Electric-Field-Induced Ferromagnetism via Cluster Percolation in Ion-Gel-Gated La_1-xSr_xCoO_3-δ Films

Electrolyte gating techniques have proven remarkably effective in the study of charge density effects in a variety of conductors. The ability to controllably induce surface charge densities > 10¹⁴ cm^-2 has led to their extensive use in the study of superconductivity, insulator-metal transitions, and magnetism. In this work we apply electrolyte gating to epitaxial films of La_1-xSr_xCoO_3-δ (LSCO), seeking gate-control of ferromagnetism.

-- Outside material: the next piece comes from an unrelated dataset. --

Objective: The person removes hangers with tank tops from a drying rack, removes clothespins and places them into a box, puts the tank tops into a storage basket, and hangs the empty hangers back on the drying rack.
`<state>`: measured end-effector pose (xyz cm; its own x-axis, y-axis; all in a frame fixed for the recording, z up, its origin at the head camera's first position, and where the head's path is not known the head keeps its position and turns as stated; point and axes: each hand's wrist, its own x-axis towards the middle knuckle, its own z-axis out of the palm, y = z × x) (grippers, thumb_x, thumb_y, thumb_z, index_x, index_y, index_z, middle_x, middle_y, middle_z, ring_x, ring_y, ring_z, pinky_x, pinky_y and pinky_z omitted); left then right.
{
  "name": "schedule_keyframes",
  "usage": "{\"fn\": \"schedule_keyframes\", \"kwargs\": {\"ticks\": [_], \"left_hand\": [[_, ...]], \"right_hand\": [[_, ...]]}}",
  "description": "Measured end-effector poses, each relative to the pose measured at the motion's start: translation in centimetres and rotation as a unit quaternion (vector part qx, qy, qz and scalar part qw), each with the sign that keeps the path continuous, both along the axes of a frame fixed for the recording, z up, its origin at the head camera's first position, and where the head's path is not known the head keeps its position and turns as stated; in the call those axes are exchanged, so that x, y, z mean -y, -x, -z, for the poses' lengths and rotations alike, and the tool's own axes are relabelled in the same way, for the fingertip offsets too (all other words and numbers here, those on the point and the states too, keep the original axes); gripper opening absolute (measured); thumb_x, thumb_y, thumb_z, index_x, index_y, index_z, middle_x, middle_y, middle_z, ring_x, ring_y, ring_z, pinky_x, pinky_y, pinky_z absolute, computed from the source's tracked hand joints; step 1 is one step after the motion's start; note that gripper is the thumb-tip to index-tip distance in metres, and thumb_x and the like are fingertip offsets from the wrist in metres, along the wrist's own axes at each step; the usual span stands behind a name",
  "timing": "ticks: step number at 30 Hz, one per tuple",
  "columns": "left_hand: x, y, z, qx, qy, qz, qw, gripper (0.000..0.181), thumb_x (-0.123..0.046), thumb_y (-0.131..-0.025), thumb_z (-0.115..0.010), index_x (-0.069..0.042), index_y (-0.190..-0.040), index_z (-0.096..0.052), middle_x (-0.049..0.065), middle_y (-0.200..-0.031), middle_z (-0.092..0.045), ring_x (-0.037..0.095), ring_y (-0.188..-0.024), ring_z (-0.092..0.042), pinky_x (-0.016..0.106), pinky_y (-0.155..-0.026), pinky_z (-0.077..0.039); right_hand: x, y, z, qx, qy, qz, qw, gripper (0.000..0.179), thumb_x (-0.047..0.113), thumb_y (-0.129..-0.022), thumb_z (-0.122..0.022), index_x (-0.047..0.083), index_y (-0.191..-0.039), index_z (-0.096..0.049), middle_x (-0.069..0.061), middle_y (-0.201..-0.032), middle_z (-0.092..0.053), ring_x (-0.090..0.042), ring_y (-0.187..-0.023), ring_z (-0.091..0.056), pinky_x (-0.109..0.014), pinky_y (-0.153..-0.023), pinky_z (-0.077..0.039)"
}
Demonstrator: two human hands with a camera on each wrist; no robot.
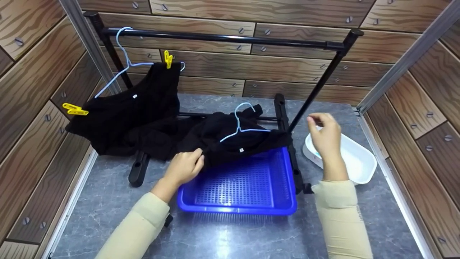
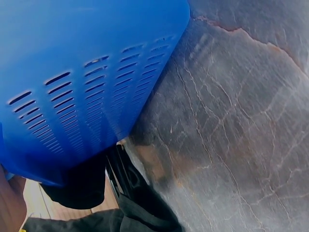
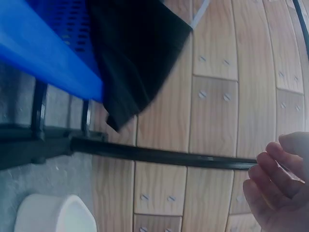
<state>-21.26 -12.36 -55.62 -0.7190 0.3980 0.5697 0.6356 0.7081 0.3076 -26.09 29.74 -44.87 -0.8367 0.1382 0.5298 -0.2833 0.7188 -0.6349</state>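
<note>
My left hand (image 1: 184,166) grips the edge of a black garment (image 1: 212,151) with curled fingers. That garment drapes over the back of a blue basket (image 1: 237,209), with a light-blue hanger (image 1: 238,130) at its neckline and a small white label below. In the left wrist view only part of the left hand (image 2: 13,205) shows, beside the basket (image 2: 96,29). My right hand (image 1: 326,135) is raised above a white tub (image 1: 359,162), its fingers loosely bent; the right wrist view shows the same hand (image 3: 282,186) with nothing between the fingers.
A black rack rail (image 1: 230,38) spans the back. At its left end hangs another black garment (image 1: 122,111) on a light-blue hanger (image 1: 128,64), with yellow clothespins (image 1: 168,59) at its shoulders. Rack feet (image 1: 139,169) stand on the grey floor; wood-patterned walls surround the area.
</note>
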Motion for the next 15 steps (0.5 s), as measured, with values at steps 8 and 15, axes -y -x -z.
{"fn": "schedule_keyframes", "kwargs": {"ticks": [8,15], "left_hand": [[0.0,0.0,0.1,0.0,0.006,0.001,1.0,0.017,-0.016,-0.097,-0.054,-0.008,-0.082,-0.05,0.007,-0.058,-0.051,0.038,-0.053,-0.058,0.052,-0.05,-0.046],[0.1,0.0,0.1,-0.014,0.01,-0.006,0.9998,0.019,-0.016,-0.096,-0.054,-0.009,-0.08,-0.048,0.006,-0.056,-0.049,0.037,-0.051,-0.058,0.05,-0.048,-0.045]], "right_hand": [[1.5,0.8,1.4,0.034,-0.014,-0.056,0.9978,0.017,0.008,-0.095,-0.067,-0.005,-0.105,-0.071,-0.02,-0.103,-0.068,-0.032,-0.093,-0.066,-0.041,-0.086,-0.051],[2.6,1.3,2.4,0.056,-0.049,-0.099,0.9923,0.02,0.011,-0.095,-0.068,-0.004,-0.108,-0.071,-0.019,-0.103,-0.068,-0.034,-0.098,-0.065,-0.047,-0.091,-0.05]]}}
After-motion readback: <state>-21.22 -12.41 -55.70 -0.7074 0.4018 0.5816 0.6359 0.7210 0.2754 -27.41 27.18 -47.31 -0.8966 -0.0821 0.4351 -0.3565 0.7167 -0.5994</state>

Our previous work provided direct evidence of oxygen vacancy creation at positive bias, vs. electrostatic hole accumulation at negative bias, using transport as well as in operando X-ray synchrotron and polarized neutron reflectometry (PNR) measurements [1]. Here, we present detailed gate-control over resistivity, magnetoresistance, magnetization, and Curie temperature under hole accumulation, including gate-induced ferromagnetism verified by PNR. These are discussed in terms of recently developed theory for electrolyte-gate-induced percolation [2].
[1] Walter et al., ACS Nano 10, 7799 (2016). Walter et al., Phys. Rev. Mater., under review (2017).
[2] Orth et al., Phys. Rev. Lett. 118, 106801 (2017)